En l'absence d'attaches familiales et de possessions à son nom, la police a dû filer Daegun Chun pour savoir où il habitait. Estimant que «l'insaisissable» M. Chun vit comme un «fantôme» au Canada, la juge Isabelle Rheault a décidé, il y a quelques jours, de poursuivre sa détention en attendant son procès pour proxénétisme et gangstérisme.

Chun, 46 ans, qui demeure à Toronto, a été arrêté et conduit à Montréal au début d'avril, pour être accusé avec d'autres dans une affaire de réseau de prostitution qui impliquerait des clandestins asiatiques au Canada. L'enquête se poursuit, et il n'est pas exclu que d'autres accusations soient déposées.

Faux visas

Lors d'une perquisition au domicile de Chun, à Toronto, la police a trouvé toutes sortes de documents et d'instruments pour fabriquer de faux visas, a relevé la juge Rheault. Il y avait également 30 625$ dissimulés dans une boîte, plus de 1000 chèques gouvernementaux émis à différents noms et une dizaine de boîtes de documents faisant référence à des femmes asiatiques nées entre 1980 et 1999. Dans un bureau qu'il occupait dans un collège privé de Toronto, les policiers ont trouvé 34 documents officiels d'immigration et les baux de location de divers sites. Il appert que les jeunes femmes qui faisaient de la prostitution étaient installées dans des appartements.

Parasitaire

Chun est arrivé au Canada en 1994. Il est résident permanent. Il dit travailler au Northern Lights Preparatory College, mais était prêt à ne pas y retourner pour recouvrer sa liberté, comme le suggérait son avocat, Me Guillaume Langlois. Le pasteur d'une église méthodiste de Toronto était quant à lui disposé à déposer 20 000$ et à s'engager à avancer la même somme pour faire libérer M. Chun.

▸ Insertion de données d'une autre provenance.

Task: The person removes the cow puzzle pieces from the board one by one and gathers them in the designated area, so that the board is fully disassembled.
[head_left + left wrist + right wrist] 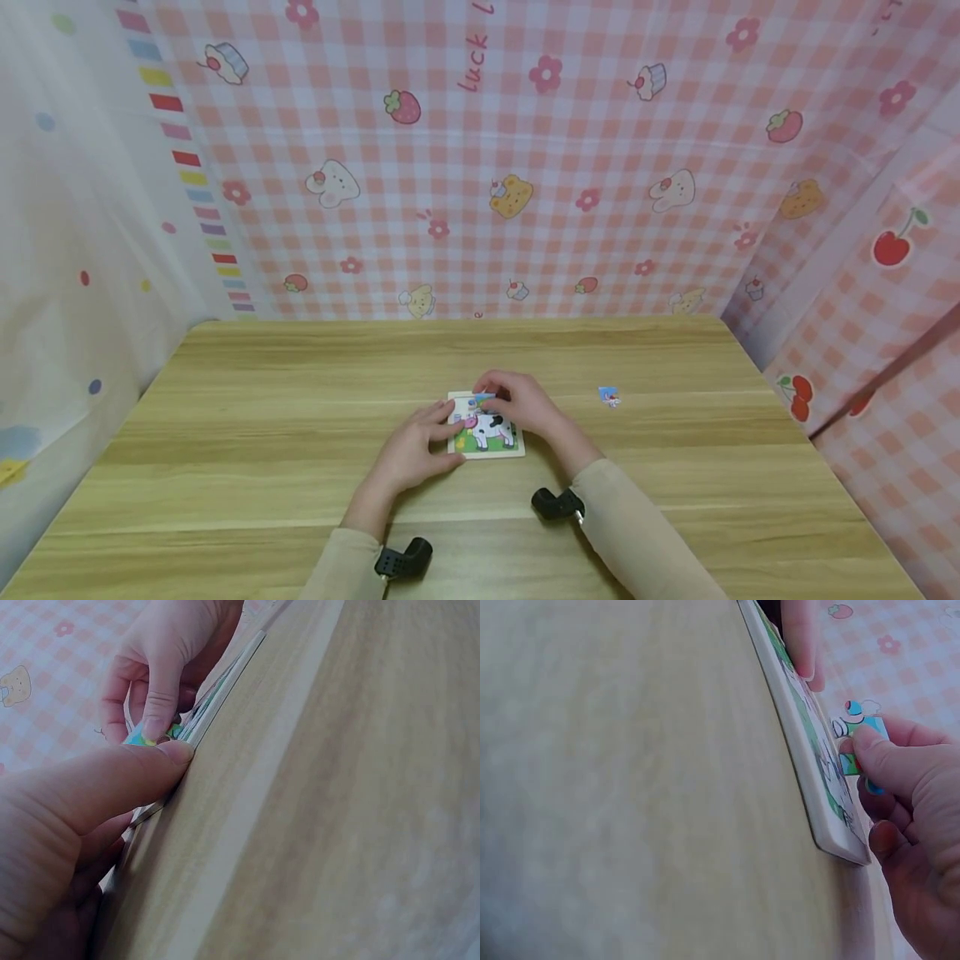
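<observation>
A small jigsaw puzzle board (487,454) with a pale frame and a cow picture lies on the table. My left hand (412,448) steadies it from the left, thumb on the near edge (180,750) and fingers spread over its left side. At the far side of the board, my right hand (525,406) pinches a blue and green puzzle piece (874,727) between thumb and fingers. From the right wrist view, this piece is tilted up over the board (795,727). Fingers partly cover the picture's upper part.
One loose puzzle piece (609,397), blue with white and red, lies on the wooden table (300,375) to the right of the board. A pink checked cloth (450,167) hangs behind the table. Black wrist cameras (405,558) sit on both sleeves.
</observation>
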A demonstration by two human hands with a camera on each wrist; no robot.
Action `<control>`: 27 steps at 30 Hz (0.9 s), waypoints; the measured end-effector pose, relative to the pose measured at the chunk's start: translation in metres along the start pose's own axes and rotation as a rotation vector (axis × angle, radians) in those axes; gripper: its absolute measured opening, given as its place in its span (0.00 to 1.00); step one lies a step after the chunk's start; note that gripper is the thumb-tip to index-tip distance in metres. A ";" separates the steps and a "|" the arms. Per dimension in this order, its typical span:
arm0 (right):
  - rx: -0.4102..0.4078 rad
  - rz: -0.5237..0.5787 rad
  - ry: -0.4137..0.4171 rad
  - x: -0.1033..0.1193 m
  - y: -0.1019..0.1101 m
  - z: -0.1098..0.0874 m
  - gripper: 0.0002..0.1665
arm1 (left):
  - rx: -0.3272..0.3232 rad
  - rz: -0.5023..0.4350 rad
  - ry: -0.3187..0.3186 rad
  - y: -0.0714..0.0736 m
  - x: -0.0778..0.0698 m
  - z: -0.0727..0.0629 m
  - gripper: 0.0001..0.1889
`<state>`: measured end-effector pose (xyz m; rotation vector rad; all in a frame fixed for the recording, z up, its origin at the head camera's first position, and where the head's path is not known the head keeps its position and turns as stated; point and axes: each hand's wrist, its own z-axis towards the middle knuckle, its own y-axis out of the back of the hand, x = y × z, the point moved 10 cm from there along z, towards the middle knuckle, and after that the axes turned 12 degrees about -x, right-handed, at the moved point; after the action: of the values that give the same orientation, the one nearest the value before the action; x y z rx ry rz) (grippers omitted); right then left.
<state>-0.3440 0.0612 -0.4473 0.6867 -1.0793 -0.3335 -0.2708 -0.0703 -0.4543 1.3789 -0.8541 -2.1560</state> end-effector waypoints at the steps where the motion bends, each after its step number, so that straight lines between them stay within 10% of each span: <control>1: -0.009 0.009 -0.004 0.000 0.002 -0.001 0.10 | 0.002 0.000 0.002 0.000 0.000 0.000 0.26; 27: -0.178 0.050 -0.032 -0.033 0.079 -0.043 0.11 | -0.012 0.006 0.025 -0.004 0.008 0.000 0.27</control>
<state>-0.3268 0.1540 -0.4310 0.4965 -1.0811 -0.3931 -0.2740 -0.0721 -0.4623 1.3929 -0.8335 -2.1309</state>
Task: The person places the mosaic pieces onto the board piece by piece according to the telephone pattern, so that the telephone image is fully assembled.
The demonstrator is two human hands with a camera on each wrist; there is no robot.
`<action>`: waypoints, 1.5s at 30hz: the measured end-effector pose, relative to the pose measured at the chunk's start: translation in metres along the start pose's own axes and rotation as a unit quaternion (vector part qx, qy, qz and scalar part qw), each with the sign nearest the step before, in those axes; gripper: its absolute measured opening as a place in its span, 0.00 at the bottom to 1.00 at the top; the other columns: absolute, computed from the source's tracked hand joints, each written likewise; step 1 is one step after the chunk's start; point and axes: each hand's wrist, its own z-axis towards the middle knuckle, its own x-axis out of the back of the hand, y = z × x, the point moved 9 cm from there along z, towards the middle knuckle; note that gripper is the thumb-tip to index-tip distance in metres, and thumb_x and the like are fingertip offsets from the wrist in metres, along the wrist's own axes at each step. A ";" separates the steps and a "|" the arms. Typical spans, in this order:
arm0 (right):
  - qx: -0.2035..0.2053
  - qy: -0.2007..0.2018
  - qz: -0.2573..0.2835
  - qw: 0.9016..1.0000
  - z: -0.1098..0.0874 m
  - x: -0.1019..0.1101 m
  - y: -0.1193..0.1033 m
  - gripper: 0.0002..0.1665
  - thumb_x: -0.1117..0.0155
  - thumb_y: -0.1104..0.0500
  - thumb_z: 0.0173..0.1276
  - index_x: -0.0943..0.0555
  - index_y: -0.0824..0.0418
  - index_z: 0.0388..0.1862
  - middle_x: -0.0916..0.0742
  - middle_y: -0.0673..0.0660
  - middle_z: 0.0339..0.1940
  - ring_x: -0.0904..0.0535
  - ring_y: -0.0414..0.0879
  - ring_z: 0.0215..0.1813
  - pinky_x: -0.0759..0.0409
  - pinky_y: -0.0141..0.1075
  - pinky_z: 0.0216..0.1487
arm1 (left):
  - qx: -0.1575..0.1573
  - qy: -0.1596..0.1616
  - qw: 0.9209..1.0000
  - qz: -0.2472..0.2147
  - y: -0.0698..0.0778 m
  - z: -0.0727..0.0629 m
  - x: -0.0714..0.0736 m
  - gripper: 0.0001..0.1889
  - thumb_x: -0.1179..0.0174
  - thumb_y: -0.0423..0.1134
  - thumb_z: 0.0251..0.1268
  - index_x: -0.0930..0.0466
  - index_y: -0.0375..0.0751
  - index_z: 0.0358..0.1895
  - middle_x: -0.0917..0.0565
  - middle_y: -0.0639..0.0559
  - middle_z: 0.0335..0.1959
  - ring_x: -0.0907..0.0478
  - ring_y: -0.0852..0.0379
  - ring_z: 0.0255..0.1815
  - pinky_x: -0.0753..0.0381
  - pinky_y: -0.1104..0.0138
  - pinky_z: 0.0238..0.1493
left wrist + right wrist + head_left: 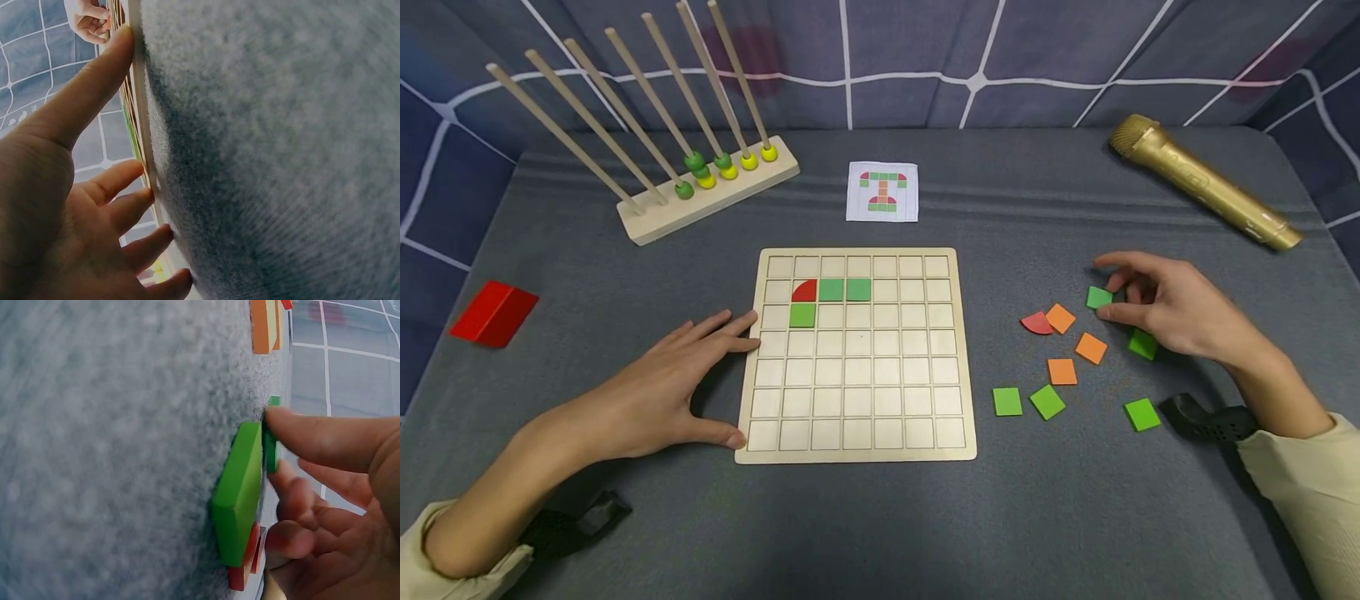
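Note:
My right hand (1180, 304) pinches a green square tile (1099, 298) between thumb and a finger, at the table surface. Another green square tile (1142, 344) lies beside that hand, partly under it. In the right wrist view, red pieces (242, 569) show behind the nearer green tile (237, 494); the hand hides them from the head view. My left hand (662, 392) lies with fingers spread, fingertips and thumb touching the left edge of the wooden grid board (859, 457). On the board sit a red quarter-circle (805, 291) and three green squares (831, 290).
Orange squares (1062, 372), a red quarter-circle (1037, 323) and more green squares (1007, 402) lie right of the board. Behind it is a pattern card (882, 214). A peg stand with beads (715, 196), a gold microphone (1210, 183) and a red block (493, 314) stand around.

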 end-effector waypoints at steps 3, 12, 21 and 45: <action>0.006 0.011 -0.010 1.000 0.001 0.001 -0.004 0.31 0.25 0.70 0.56 0.22 0.65 0.60 0.17 0.55 0.37 0.29 0.39 0.27 0.35 0.28 0.25 | 0.001 0.001 1.000 -0.001 0.000 0.000 0.000 0.55 0.29 0.72 0.38 0.34 0.45 0.70 0.50 0.49 0.80 0.57 0.38 0.78 0.60 0.38 0.71; 0.027 0.004 0.005 1.000 0.010 -0.005 -0.037 0.32 0.24 0.66 0.58 0.23 0.63 0.62 0.17 0.53 0.39 0.28 0.40 0.29 0.34 0.28 0.27 | -0.004 0.005 1.000 0.003 0.000 0.000 0.000 0.54 0.29 0.72 0.38 0.33 0.45 0.70 0.49 0.49 0.80 0.57 0.39 0.78 0.59 0.38 0.71; 0.077 -0.019 0.044 0.996 0.032 -0.027 -0.097 0.31 0.25 0.64 0.60 0.22 0.61 0.63 0.16 0.50 0.40 0.29 0.43 0.30 0.34 0.31 0.29 | -0.005 0.004 1.000 0.000 0.001 0.001 0.000 0.55 0.30 0.72 0.39 0.34 0.45 0.71 0.49 0.50 0.80 0.58 0.39 0.78 0.60 0.39 0.72; 0.148 -0.132 0.018 0.980 0.097 -0.114 -0.190 0.31 0.26 0.61 0.61 0.23 0.62 0.63 0.16 0.54 0.41 0.25 0.47 0.34 0.28 0.40 0.37 | -0.011 0.009 1.000 -0.003 0.000 -0.001 0.000 0.53 0.30 0.72 0.40 0.33 0.44 0.69 0.49 0.49 0.80 0.58 0.38 0.78 0.59 0.38 0.71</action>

Le procureur de la Couronne, Gianni Cuffaro a fait valoir de son côté que M. Chun avait une «relation parasitaire» avec son pays d'adoption. Un formulaire T4 de 2012 faisait état de revenus de 5000$ pour M. Chun. Pourtant, il a une dizaine de comptes à la Banque Shihan Canada, un autre en Corée et deux reliés au collège. De 2010 à 2015, près d'un million aurait transité dans ses comptes, selon un relevé de CANAFE (Centre d'analyse des opérations et déclarations financières du Canada.) Des dépôts ont été faits à partir de 51 succursales de la Banque TD, dans 22 villes, réparties dans 4 provinces canadiennes.

Pas un tigre

L'enquête sous cautionnement de M. Chun a duré deux jours et tout était traduit en coréen. Il semble qu'il n'y avait ni violence ni contrainte. Dans le cadre de l'enquête, des agents du réseau ont décrit M. Chun comme «une hyène» dans l'organisation, et non pas un «tigre.» Le tigre est puissant, il est au sommet, tandis que la hyène «utilise le monde pour faire de l'argent», a relevé la juge, avant de dire que son rôle demeurait important. Elle a gardé M. Chun détenu.

La juge a rappelé que le Parlement avait modifié le Code criminel en 2014 en matière de prostitution, afin de protéger les victimes, notamment des femmes et des enfants.

Lors des arrestations, début avril, la GRC avait indiqué avoir démantelé deux cellules clés d'un réseau de prostitution pancanadien exploité par une organisation criminelle internationale de souche asiatique. L'opération s'est déroulée à Montréal et à Toronto. Les femmes utilisées proviendraient de la Corée et de la Chine. Les accusations visent la période comprise entre février 2014 et le 26 mars dernier.

Les accusés reviennent en Cour le 29 avril pour la suite des procédures.